La voce di Arooj Aftab

Il nuovo album di Arooj Aftab cattura al primo frammento d’ascolto. Merito della sua voce, una voce dove si sente riverberare il bel canto d’Arabia di un’artista di origini pakistane che vive a Brooklyn – una voce così speciale che potremmo definire quello che fa un melting-indie-pop sui generis, un viscerale calderone di raffinatezza capace di conquistare subito l’orecchio, in special modo con un album decisamente fresco e diverso com’è Vulture Prince. Dopo gli esordi e i primi due album, al terzo disco Arooj Aftab sembra aver portato la sua ricerca su direzioni ancora più sofisticate, come se lo sperimentalismo degli inizi avesse trovato una traiettoria, qualcosa che dona un’aura speciale alla sua musica di diaspora.
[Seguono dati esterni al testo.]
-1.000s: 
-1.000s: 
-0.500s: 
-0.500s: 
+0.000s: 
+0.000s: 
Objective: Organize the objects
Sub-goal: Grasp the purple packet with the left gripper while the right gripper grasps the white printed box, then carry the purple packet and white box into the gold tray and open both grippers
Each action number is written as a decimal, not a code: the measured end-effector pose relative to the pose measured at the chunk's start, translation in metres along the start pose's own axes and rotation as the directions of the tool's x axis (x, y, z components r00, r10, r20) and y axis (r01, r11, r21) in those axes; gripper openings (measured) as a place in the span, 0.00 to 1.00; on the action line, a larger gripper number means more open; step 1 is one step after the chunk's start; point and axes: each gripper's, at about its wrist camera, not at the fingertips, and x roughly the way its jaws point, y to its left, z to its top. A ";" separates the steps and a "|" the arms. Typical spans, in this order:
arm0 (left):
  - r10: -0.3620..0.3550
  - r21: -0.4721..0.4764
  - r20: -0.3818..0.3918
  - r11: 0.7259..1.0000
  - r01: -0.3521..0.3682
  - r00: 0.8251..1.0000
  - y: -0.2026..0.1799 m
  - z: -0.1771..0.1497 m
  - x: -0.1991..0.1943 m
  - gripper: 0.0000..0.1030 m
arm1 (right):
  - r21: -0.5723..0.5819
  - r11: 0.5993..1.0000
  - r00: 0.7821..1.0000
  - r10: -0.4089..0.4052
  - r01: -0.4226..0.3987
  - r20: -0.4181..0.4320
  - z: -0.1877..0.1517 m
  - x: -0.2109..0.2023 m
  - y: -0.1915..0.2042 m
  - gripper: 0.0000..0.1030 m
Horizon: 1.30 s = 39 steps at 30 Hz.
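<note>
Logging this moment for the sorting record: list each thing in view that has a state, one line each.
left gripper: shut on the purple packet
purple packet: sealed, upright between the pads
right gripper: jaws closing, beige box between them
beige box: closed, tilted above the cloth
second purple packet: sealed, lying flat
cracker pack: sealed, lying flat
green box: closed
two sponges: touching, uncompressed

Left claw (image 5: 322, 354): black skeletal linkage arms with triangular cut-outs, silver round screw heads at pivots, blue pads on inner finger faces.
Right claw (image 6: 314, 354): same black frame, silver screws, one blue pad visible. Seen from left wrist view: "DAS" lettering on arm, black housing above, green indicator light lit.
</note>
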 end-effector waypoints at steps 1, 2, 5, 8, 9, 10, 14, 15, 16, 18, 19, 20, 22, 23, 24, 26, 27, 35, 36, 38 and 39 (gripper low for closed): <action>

Già dall’apertura del disco con Banghon Main sentiamo le radici di Arooj Aftab venire fuori genuine dal canto prelibato e dall’arrangiamento minimale del brano, qualcosa che esplode con forza brutale nel pezzo centrale del disco, Mohabbat, canzone dedicata al fratello scomparso. Arooj Aftab pare quasi crogiolarsi nel dolore della perdita, che si libera micidiale attraverso quel modo di affusolare le parole che solo una vecchia melodia araba potrebbe permettere. C’è dolore, c’è vita, e ci sono macerie capaci di trapassare il tempo: Mohabbat è un lungo canto di addio arruginito dai suoni dal sapore di primavere perdute, un grido dipanato e cadenzato di strazio; Mohabbat è il punto preciso in cui Arooj Aftab si lascia andare a tutta la sua classe che combina tradizioni, connette culture e mondi in un maelstrom infinito.

 

Una delle cose veramente interessanti che Arooj Aftab porta dalla tradizione araba è il ghazal, brevi componimenti poetici che riescono a vibrare su questo speciale modo di cadenzare un folk minimale e potente, quasi versificatore. Questa immersione nella cultura araba crea un bellissimo punto di contatto, un ponte immaginario tra la voce di Arooj Aftab e gli scantinati newyorkesi. Così un pezzo delicato e bello come Last Night è un adattamento di una poesia di Rumi, mistico e poeta persiano, che occhieggia al reggae – pur non volendo essere reggae. Nel disco c’è una continua tensione tra il desiderio di riappropiarsi delle proprie origini e la voglia di sperimentare e sconfinare, mettere insieme diversità – la poesia araba, gli studi jazz, gli incroci melodici – come in un unico grande shaker che mescolando riesce a far comunicare gli oltre-confine: il risultato è un viaggio spaziale con momenti di perdita di orientamento. Per tutto Vulture Prince sentirete il dolore di Arooj trapiantarsi sottopelle: è il dolore della perdita improvvisa di una figura importante come quella di un fratello, una figura che fa da tramite di connessione di universi, uno speciale fantasma che aleggia per tutto il disco come eroe sbiadito e prepotente. Arooj Aftab riesce a esorcizzare il dolore nel canto come si faceva una volta coi vecchi canti di liberazione blues. Vulture Prince è un disco affascinante, da sorseggiare a poco a poco, e la voce di Arooj Aftab una delle scoperte musicali più belle che vi può capitare sottorecchi in questa prima parte del duemilaventuno.